I stumbled into hot soap making by default really - I made a batch of soap which didn't work properly so I tipped it into a pan and heated it up until it cooked. I have now decided that hot soap making is actually easier for me to do than cold! Some questions though, for people who know about these things...

Does soap have to be completely "cooked" before you can mould it? I have a batch which still has a little bite to it, but has now solidified. I made it about 4 days ago. Will it sort itself out just by dint of being in the cupboard wrapped in greaseproof paper for a while?

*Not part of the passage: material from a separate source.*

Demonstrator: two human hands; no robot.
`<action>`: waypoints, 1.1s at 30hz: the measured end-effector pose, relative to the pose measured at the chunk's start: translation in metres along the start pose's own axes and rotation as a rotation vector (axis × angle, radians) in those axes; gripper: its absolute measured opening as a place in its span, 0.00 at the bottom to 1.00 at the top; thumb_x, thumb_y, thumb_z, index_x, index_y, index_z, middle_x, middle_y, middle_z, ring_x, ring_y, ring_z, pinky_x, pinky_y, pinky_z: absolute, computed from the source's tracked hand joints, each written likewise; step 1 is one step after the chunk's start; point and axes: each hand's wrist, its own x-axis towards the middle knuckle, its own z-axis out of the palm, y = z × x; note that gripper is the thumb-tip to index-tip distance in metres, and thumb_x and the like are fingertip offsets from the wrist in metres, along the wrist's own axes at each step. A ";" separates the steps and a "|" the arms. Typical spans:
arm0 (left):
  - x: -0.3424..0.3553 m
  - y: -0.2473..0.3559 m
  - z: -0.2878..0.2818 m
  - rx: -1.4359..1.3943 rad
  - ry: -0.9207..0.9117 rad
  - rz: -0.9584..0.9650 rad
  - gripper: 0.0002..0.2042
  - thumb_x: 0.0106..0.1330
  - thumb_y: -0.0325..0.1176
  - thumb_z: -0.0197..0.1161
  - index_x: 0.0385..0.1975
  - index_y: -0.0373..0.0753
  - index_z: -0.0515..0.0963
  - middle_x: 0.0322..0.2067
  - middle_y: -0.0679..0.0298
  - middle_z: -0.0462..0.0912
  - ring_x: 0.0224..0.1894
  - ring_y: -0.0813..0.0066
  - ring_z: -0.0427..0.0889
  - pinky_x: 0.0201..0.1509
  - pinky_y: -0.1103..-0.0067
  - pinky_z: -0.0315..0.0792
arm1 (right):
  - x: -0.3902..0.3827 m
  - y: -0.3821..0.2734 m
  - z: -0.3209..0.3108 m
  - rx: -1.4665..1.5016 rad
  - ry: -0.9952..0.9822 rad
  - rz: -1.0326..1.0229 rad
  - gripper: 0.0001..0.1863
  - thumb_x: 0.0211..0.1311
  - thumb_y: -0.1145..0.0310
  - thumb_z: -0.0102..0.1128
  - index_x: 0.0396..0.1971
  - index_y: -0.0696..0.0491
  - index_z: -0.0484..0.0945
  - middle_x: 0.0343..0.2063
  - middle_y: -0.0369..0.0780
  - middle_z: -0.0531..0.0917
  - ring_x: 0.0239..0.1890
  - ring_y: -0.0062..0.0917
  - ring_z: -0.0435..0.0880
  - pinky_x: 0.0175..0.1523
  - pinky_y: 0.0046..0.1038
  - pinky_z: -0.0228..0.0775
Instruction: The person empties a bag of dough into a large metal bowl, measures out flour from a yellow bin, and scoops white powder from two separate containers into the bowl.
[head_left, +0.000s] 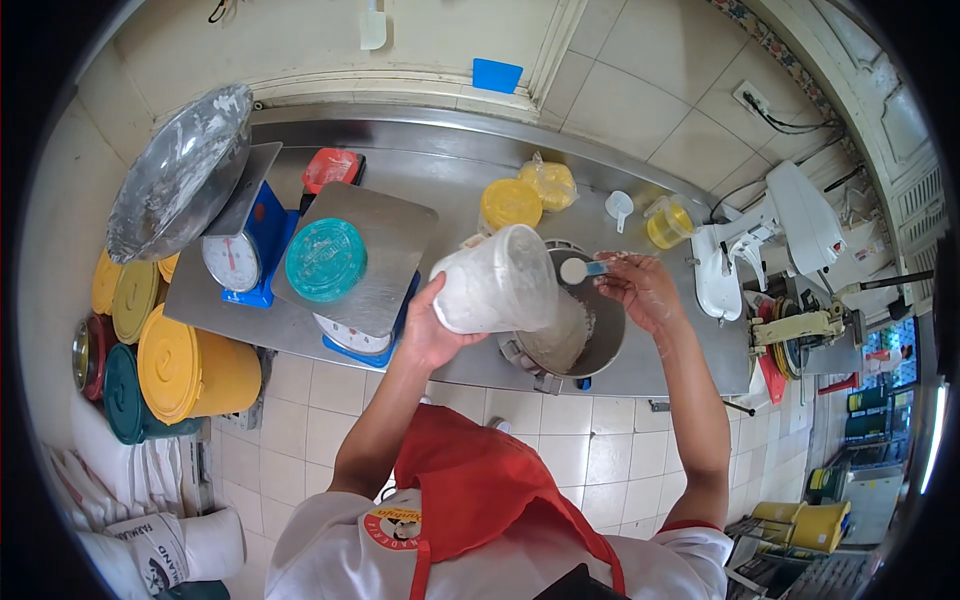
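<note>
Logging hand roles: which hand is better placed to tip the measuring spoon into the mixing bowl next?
Probably the right hand: it holds the measuring spoon, which appears over the mixing bowl. The left hand holds a tilted plastic tub.

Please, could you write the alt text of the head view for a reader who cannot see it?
A person's left hand holds a tilted translucent tub of white powder, and the right hand holds a small scoop of white powder over a large metal pot. Two blue scales stand on the steel counter.
</note>
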 end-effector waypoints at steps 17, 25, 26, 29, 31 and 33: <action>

I also made 2 batches of lavender soap using a mix of rapeseed and olive oil. I used a soap calculator and am very sure I got the right amount of lye and oil. The only other addatives were a cup of dried lavender flowers and 10 ml lavender oil per batch. One batch worked really well, but the other is leaking brownish oil slightly. Any ideas as to what went wrong and anything I can do to fix it?

Thanks!
sally_in_wales

Fun isn't it! Its best to cook the soap out if you are hot processing (sort of one method or the other), but give it time to cure and it should finish for the batch that wasn't quite there. With the lavender one, did you put the lavender oil and flowers in right at the end- once its gone to that sort of 'vaseline' stage? It shouldnt split out, but again, might just need a bit of curing time.

One last thing, hot processed soap is often a wee bit softer in texture than cold processed, which seems odd when you think how hard it gets right when you want to gloop it into a mould, so airing for a few extra days is always a good thing. Otherwise, it sounds as if you did everything right.